A rather famous example of doubling a set is to take a solid 3-D ball; divide it into five pieces; operate one of 5 simple distance-preserving (and volume-preserving) transforms on each piece and <snip>

What does it mean to call a transform "volume preserving" when the thing it's transforming doesn't have a volume?

Feel free to Google the "Banach-Tarski Paradox" (ball doubling) and post about it before I do.

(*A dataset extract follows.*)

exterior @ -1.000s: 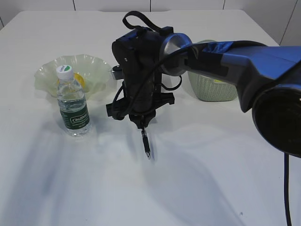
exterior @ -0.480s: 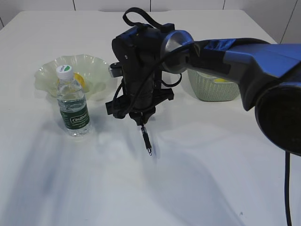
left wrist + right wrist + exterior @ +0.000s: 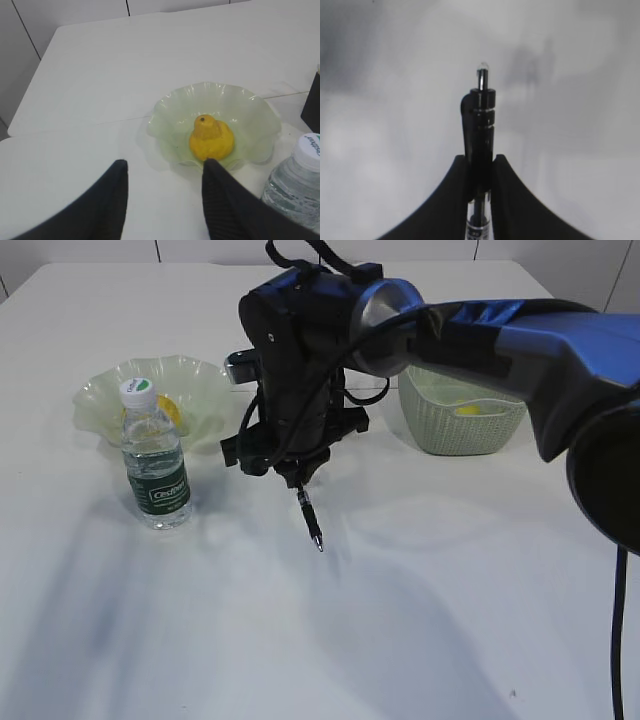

What paradox? There's nothing paradoxical or even counterintuitive* about any of this -- it's just wrong. Who calls the "1 + 1 = 1 Paradox" a paradox or even counterintuitive? You can't double a ball in the way Banach and Tarski try to do it. According to lp's link:

"Unlike most theorems in geometry, the mathematical proof of this result depends on the choice of axioms for set theory in a critical way. It can be proven using the axiom of choice..."​

But the axiom of choice is wrong, so theorems derived from it are wrong.

(* Admittedly, the axiom of choice is intuitively obviously true, but the well-ordering principle is intuitively obviously false, and who can intuitively tell about Zorn’s lemma? )

 

[Swammerdami]

A rather famous example of doubling a set is to take a solid 3-D ball; divide it into five pieces; operate one of 5 simple distance-preserving (and volume-preserving) transforms on each piece and <snip>

What does it mean to call a transform "volume preserving" when the thing it's transforming doesn't have a volume?

It preserves the volume IF the transformee HAS a volume! Similarly, dividing by 2 will halve a number UNLESS that number is already Infinity or NaN.

Feel free to Google the "Banach-Tarski Paradox" (ball doubling) and post about it before I do.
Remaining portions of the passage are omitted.